Activity →
Reproduce the listing that follows word for word, without its pictures.
=====
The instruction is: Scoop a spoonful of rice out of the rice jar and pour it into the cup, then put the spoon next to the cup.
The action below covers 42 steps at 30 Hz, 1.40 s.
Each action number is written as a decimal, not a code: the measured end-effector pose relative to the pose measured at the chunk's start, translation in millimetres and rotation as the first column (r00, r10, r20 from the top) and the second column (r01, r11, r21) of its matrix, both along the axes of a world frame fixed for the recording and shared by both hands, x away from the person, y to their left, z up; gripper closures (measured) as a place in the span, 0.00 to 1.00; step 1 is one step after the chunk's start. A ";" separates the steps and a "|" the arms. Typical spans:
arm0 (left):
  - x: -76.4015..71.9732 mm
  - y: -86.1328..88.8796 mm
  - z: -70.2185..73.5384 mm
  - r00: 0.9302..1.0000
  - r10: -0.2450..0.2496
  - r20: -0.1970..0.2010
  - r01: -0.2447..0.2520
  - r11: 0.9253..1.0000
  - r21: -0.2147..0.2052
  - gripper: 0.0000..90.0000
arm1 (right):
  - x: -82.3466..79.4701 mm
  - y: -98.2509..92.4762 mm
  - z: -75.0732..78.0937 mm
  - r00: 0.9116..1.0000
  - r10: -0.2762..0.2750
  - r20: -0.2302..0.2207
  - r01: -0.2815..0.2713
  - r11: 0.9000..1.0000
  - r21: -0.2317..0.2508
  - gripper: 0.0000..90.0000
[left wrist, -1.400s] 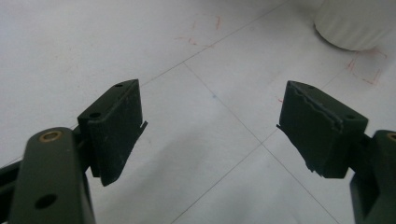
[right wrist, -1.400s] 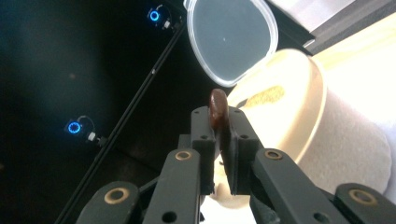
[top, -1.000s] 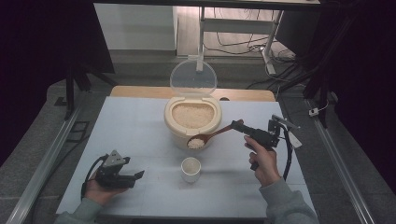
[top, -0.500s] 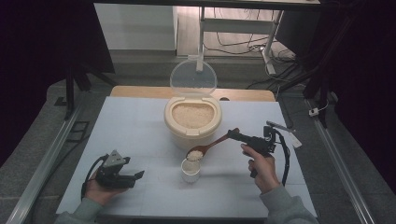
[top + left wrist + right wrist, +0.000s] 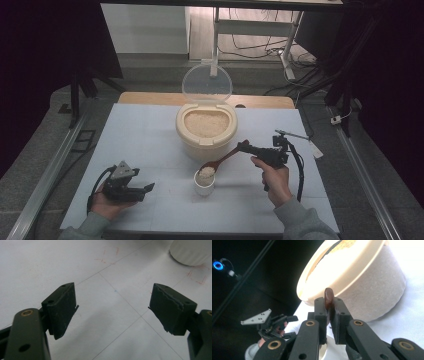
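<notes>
Holding the brown wooden spoon (image 5: 223,161) by the end of its handle, my right gripper (image 5: 246,148) has its black jaws clamped tight on the wood; in the right gripper view the dark handle end (image 5: 328,298) stands pinched between the two pads. The spoon slants down to my left, and its bowl, heaped with pale rice (image 5: 205,173), sits right over the mouth of the small white cup (image 5: 204,186), which stands on the white table (image 5: 145,145) near its front middle. Whether the bowl touches the cup's rim I cannot tell.

Just behind the cup stands the round cream-coloured rice container (image 5: 206,129), full of rice, with its clear plastic lid (image 5: 206,83) tipped up at the back.

Well apart on my left, my left gripper (image 5: 146,188) rests low at the table's front, in my left hand (image 5: 102,205). Its jaws stand wide apart with nothing between them, just bare tabletop showing through the gap in the left gripper view, and the cup's white base (image 5: 192,252) at the upper right corner.
</notes>
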<state>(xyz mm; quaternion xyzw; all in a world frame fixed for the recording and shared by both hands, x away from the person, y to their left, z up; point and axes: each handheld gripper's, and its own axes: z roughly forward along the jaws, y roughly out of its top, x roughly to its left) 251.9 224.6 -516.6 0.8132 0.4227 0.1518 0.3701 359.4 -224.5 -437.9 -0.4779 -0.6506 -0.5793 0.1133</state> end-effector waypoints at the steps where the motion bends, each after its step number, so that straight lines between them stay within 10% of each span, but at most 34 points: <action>1: 0.0 0.1 -0.1 1.000 0.000 0.000 0.000 1.000 0.000 0.24 | -1.0 1.6 1.3 1.000 0.001 0.015 -0.001 1.000 -0.014 0.92; 9: 0.0 0.0 -0.2 1.000 -0.001 0.001 0.001 1.000 0.001 0.24 | -10.8 11.5 11.5 0.990 0.035 0.135 -0.024 0.996 -0.087 0.92; 20: 0.0 0.1 -0.2 1.000 0.001 0.001 -0.001 1.000 0.001 0.24 | -29.1 20.7 30.7 0.935 0.133 0.329 -0.075 0.980 -0.182 0.92; 42: -0.4 0.3 0.1 1.000 0.004 0.004 -0.004 1.000 0.001 0.24 | -29.4 -5.7 36.3 0.943 0.099 0.318 -0.075 0.994 -0.086 0.92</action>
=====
Task output →
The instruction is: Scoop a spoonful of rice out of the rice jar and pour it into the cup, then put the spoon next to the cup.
The action below covers 42 steps at 30 Hz, 1.40 s.
Each action number is written as a decimal, not a code: the measured end-effector pose relative to the pose measured at the chunk's start, translation in millimetres and rotation as the first column (r00, r10, r20 from the top) and the second column (r01, r11, r21) of its matrix, both along the axes of a world frame fixed for the recording and shared by both hands, x away from the person, y to their left, z up; gripper closures (measured) as a place in the span, 0.00 to 1.00; step 1 is one step after the chunk's start. A ";" separates the steps and a "|" the arms. Typical spans:
arm0 (left):
  - x: -76.4015..71.9732 mm
  - y: -86.1328..88.8796 mm
  - z: -70.2185..73.5384 mm
  - r00: 0.9302..1.0000
  - r10: -0.2450..0.2496
  - r20: -0.1970..0.2010
  - r01: -0.2447..0.2520
  - r11: 0.9253..1.0000
  - r21: -0.2147..0.2052
  - gripper: 0.0000..90.0000
arm1 (right):
  - x: -82.3466..79.4701 mm
  - y: -98.2509..92.4762 mm
  - z: -75.0732..78.0937 mm
  - r00: 0.9116..1.0000
  - r10: -0.2762..0.2750
  - r20: -0.2302..0.2207
  - r01: -0.2815..0.2713
  - r11: 0.9000..1.0000
  - r21: -0.2317..0.2508
  - gripper: 0.0000..90.0000
[left wrist, -1.400s] 
[right wrist, -1.400s] 
[top, -1.000s] 
[top, -0.500s] 
[top + left wrist + right wrist, +0.000s] 
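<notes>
Holding the brown wooden spoon (image 5: 223,161) by the end of its handle, my right gripper (image 5: 246,148) has its black jaws clamped tight on the wood; in the right gripper view the dark handle end (image 5: 328,298) stands pinched between the two pads. The spoon slants down to my left, and its bowl, heaped with pale rice (image 5: 205,173), sits right over the mouth of the small white cup (image 5: 204,186), which stands on the white table (image 5: 145,145) near its front middle. Whether the bowl touches the cup's rim I cannot tell.

Just behind the cup stands the round cream-coloured rice container (image 5: 206,129), full of rice, with its clear plastic lid (image 5: 206,83) tipped up at the back.

Well apart on my left, my left gripper (image 5: 146,188) rests low at the table's front, in my left hand (image 5: 102,205). Its jaws stand wide apart with nothing between them, just bare tabletop showing through the gap in the left gripper view, and the cup's white base (image 5: 192,252) at the upper right corner.
</notes>
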<state>(xyz mm; quaternion xyzw; all in a world frame fixed for the recording and shared by both hands, x away from the person, y to their left, z up; point and axes: each handheld gripper's, and its own axes: z roughly forward along the jaws, y roughly out of its top, x roughly to its left) 251.9 224.6 -516.6 0.8132 0.4227 0.1518 0.3701 359.4 -224.5 -437.9 -0.4779 -0.6506 -0.5793 0.1133</state> end-effector waypoints at the steps where the motion bends, each after its step number, so that straight lines between them stay within 10% of each span, but at most 34 points: <action>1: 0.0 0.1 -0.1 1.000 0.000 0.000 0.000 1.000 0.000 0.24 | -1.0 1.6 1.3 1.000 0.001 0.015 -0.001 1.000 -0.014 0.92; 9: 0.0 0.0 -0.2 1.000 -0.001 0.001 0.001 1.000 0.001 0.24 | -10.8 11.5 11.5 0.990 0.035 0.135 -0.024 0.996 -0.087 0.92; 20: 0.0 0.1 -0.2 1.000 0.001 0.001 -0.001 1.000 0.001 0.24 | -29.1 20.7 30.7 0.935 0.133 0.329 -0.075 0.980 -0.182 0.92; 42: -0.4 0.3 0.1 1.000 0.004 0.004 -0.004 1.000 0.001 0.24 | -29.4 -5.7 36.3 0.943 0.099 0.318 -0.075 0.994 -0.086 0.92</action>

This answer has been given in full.